* **WORK INSTRUCTIONS**
Images do not belong in the copy. Set down all the entries exactly.

(RECORD SET begins)

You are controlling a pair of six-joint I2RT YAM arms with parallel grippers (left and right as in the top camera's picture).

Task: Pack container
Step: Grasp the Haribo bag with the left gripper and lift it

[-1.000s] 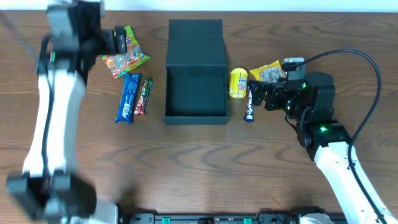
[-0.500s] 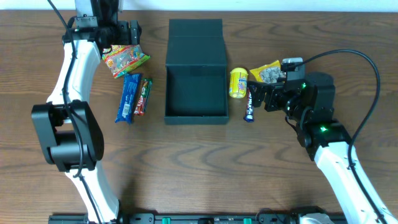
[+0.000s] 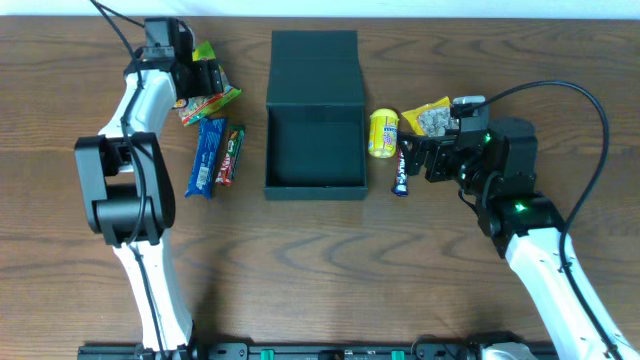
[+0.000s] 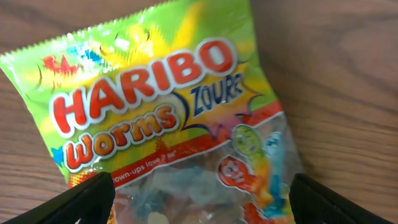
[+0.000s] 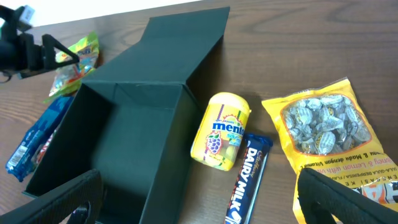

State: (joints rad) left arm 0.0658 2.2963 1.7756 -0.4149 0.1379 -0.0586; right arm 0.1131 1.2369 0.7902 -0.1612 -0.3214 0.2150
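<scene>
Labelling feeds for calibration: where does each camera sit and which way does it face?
Overhead: above the table, straight down on the box and snacks; both arms show.
Left wrist: behind the left claw, pointing down, close on the gummy bag; fingertips show.
Right wrist: behind the right claw, low, facing across the box toward the left arm; fingers show.
All three share the gummy bag.

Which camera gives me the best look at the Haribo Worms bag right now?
Left wrist: the Haribo Worms bag fills the frame, label readable. Overhead shows it small, partly covered by the left arm. Right wrist catches only a distant sliver at top left.
</scene>
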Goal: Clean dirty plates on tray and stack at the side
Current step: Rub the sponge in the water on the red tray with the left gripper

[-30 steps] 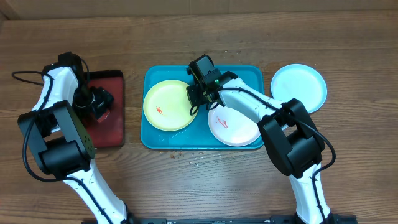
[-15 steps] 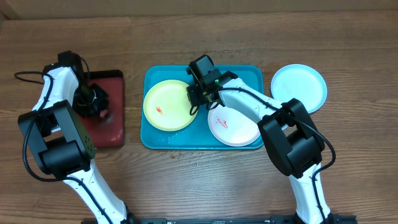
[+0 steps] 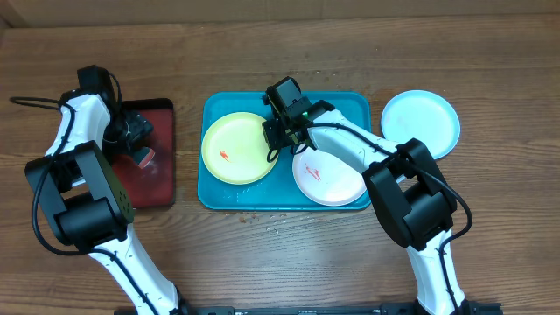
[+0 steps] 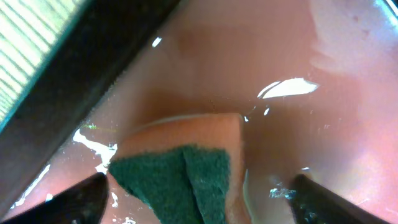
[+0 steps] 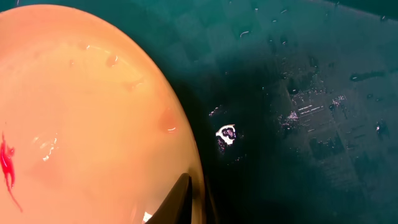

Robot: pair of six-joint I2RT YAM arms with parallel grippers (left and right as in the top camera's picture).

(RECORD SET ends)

* **COMPLETED TASK**
You are controlling a pair of six-joint I2RT YAM arms with parallel grippers (left and right as in the top camera's picture).

Task: Pack container
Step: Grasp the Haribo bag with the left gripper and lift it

[-1.000s] 
[-0.500s] 
[+0.000s] 
[+0.000s] 
[+0.000s] 

State: (joints rad) left arm 0.0658 2.2963 1.7756 -0.4149 0.1379 -0.0586; right arm 0.1131 1.2369 0.7902 -0.1612 -0.3214 0.2150
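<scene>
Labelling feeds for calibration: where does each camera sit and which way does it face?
Overhead: above the table, straight down on the box and snacks; both arms show.
Left wrist: behind the left claw, pointing down, close on the gummy bag; fingertips show.
Right wrist: behind the right claw, low, facing across the box toward the left arm; fingers show.
All three share the gummy bag.

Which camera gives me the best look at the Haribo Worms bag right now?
Left wrist: the Haribo Worms bag fills the frame, label readable. Overhead shows it small, partly covered by the left arm. Right wrist catches only a distant sliver at top left.
</scene>
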Goal: Clean dirty plates on tray and stack at the side
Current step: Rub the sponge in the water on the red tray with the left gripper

[-30 steps] 
[-15 steps] 
[+0 steps] 
[+0 steps] 
[+0 steps] 

Robot: pair of six-joint I2RT YAM arms with parallel grippers (left and right as in the top camera's picture).

The exercise contains nothing more.